**Exercise brief:**
Among the entries below, please show each line that carries the word "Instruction".

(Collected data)

........

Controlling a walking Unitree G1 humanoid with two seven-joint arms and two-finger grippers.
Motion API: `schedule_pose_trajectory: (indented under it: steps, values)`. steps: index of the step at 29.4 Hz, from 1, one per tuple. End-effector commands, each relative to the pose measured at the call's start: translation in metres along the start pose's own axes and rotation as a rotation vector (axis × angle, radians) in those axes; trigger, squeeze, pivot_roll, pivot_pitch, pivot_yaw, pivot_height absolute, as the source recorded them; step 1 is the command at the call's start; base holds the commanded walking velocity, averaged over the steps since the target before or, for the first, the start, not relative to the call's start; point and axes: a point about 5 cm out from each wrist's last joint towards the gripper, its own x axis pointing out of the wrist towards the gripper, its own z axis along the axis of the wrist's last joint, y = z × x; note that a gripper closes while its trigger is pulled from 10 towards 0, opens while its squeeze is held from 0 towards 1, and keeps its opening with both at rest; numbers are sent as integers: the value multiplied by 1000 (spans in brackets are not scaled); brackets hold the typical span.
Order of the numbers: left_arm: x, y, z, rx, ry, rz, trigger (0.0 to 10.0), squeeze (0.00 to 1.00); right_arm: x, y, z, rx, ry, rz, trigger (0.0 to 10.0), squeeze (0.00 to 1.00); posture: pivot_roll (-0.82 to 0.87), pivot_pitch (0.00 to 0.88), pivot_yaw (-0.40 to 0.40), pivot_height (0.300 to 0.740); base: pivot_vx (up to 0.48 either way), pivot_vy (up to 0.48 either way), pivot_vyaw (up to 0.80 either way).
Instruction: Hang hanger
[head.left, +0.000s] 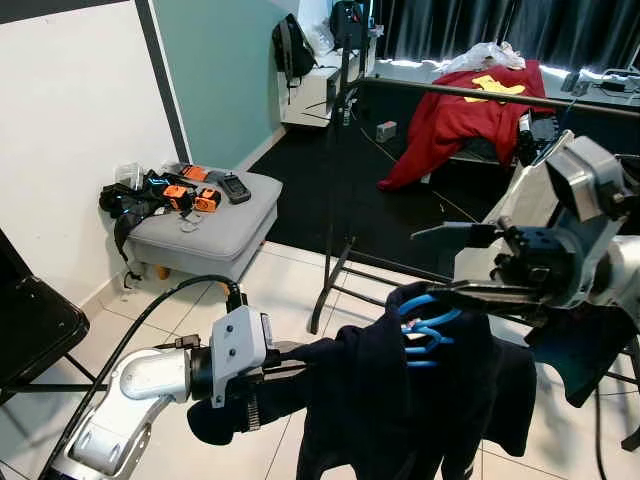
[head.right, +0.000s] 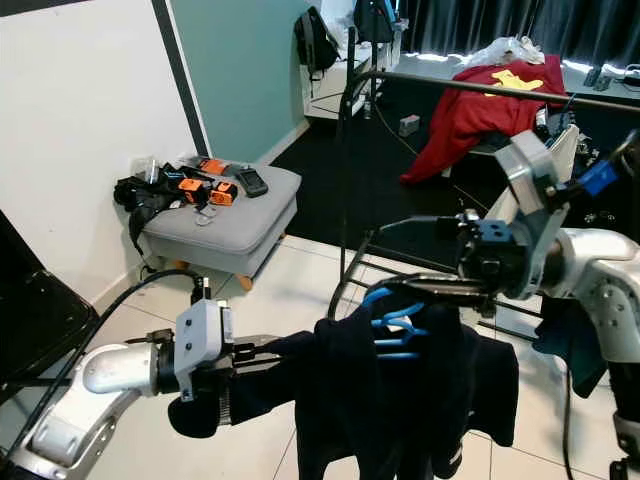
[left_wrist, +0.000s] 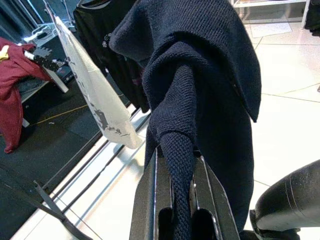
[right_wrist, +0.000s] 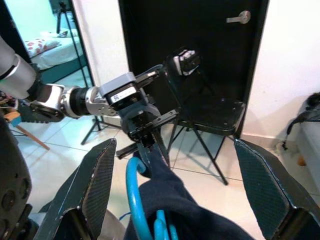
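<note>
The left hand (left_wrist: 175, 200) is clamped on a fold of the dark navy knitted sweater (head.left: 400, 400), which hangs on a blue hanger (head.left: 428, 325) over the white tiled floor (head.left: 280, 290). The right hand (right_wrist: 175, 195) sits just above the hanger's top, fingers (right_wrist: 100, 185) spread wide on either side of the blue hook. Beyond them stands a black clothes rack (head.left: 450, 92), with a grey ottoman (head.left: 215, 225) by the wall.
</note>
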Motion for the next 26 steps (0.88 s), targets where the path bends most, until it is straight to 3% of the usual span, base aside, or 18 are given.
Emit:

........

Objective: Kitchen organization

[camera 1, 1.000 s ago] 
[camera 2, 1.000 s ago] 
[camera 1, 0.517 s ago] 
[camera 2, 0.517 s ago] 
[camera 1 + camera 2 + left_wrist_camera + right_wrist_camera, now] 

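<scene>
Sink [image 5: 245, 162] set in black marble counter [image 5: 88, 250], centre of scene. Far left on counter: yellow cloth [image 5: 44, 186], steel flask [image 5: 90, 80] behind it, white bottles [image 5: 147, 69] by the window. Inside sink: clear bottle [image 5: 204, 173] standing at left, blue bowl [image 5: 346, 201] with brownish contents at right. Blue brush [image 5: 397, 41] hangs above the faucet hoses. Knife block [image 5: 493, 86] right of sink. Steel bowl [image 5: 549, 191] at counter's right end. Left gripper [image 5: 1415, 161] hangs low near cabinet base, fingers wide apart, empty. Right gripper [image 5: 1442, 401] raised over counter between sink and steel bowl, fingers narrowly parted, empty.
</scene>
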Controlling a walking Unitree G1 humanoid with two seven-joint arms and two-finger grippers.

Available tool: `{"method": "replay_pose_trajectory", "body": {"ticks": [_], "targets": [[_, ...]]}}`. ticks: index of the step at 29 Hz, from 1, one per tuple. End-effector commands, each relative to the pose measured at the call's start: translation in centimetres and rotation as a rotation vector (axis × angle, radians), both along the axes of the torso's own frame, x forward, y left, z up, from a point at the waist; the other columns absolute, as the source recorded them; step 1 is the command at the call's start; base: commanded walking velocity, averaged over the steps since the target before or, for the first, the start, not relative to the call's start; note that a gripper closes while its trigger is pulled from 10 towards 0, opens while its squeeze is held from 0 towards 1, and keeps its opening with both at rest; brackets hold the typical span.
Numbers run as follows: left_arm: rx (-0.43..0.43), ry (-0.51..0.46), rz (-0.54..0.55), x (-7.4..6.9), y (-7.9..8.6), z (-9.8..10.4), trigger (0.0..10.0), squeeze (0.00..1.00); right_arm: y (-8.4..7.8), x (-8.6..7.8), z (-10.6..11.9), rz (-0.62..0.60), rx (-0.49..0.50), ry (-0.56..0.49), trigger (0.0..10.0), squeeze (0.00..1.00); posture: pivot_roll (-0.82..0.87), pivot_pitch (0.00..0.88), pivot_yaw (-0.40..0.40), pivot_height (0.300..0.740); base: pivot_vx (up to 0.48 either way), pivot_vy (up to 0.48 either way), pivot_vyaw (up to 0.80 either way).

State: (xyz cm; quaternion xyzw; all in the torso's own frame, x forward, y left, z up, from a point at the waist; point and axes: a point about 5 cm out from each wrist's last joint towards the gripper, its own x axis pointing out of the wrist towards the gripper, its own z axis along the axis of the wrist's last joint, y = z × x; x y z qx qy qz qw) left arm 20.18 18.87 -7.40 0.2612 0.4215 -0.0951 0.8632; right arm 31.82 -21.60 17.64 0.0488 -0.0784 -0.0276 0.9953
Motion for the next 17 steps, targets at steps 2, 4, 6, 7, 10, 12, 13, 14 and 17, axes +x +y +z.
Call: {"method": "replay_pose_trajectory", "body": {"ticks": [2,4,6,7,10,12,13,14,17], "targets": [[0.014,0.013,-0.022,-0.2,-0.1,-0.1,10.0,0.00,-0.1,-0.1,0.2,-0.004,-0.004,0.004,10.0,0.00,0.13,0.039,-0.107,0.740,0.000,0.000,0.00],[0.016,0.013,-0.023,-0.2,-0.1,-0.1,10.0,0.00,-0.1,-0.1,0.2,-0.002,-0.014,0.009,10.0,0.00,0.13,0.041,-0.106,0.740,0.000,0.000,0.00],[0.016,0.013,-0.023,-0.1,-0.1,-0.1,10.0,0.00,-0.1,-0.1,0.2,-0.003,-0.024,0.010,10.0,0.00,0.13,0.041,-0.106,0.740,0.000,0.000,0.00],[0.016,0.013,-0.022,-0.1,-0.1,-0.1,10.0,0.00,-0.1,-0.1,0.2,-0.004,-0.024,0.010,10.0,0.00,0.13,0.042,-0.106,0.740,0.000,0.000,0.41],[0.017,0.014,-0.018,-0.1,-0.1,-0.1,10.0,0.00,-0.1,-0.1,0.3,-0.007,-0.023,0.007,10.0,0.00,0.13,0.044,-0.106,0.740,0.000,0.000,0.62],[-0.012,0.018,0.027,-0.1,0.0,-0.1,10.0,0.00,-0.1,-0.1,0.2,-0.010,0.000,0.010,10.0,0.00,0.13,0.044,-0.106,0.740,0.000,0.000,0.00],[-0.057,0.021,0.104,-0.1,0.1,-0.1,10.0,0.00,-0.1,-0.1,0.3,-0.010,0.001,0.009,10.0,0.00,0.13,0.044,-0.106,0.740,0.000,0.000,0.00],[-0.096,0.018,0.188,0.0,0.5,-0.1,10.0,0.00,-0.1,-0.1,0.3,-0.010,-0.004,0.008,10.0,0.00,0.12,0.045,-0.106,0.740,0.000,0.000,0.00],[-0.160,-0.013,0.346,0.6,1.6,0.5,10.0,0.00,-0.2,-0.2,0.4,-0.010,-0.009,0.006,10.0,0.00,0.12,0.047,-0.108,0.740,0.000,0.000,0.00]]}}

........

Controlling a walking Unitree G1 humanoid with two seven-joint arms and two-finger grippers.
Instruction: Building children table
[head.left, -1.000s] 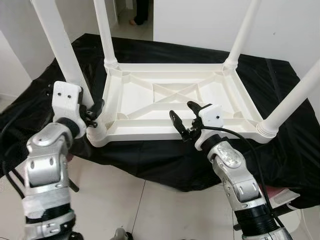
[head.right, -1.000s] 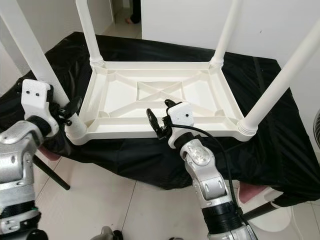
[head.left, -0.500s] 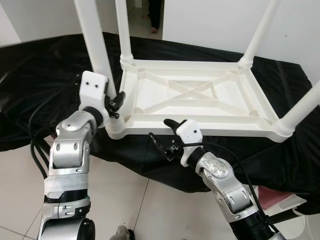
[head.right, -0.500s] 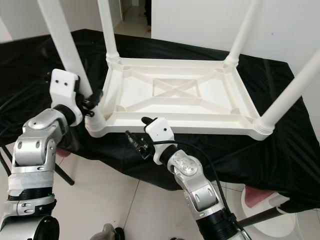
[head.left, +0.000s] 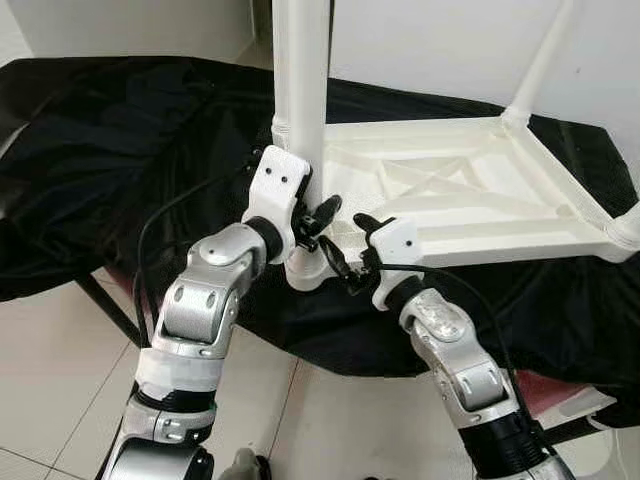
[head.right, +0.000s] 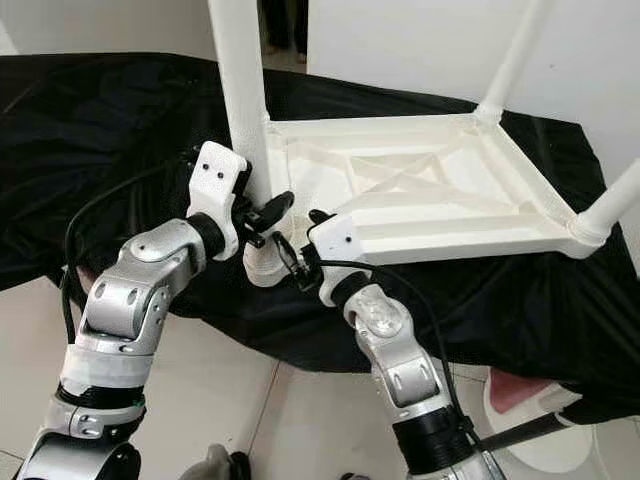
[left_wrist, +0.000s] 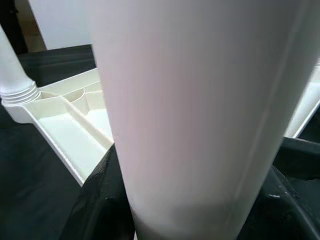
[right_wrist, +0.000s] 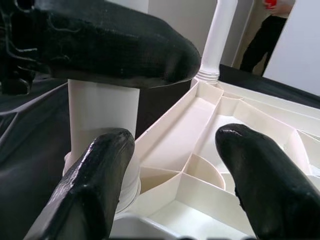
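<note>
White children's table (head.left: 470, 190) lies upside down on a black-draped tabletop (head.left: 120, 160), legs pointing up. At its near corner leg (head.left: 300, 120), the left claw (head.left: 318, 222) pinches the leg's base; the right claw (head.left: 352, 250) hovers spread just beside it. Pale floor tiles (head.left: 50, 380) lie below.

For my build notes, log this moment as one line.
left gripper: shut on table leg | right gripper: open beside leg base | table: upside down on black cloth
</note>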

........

**Answer:**
Instruction: Hang hanger
Instruction: Building children table

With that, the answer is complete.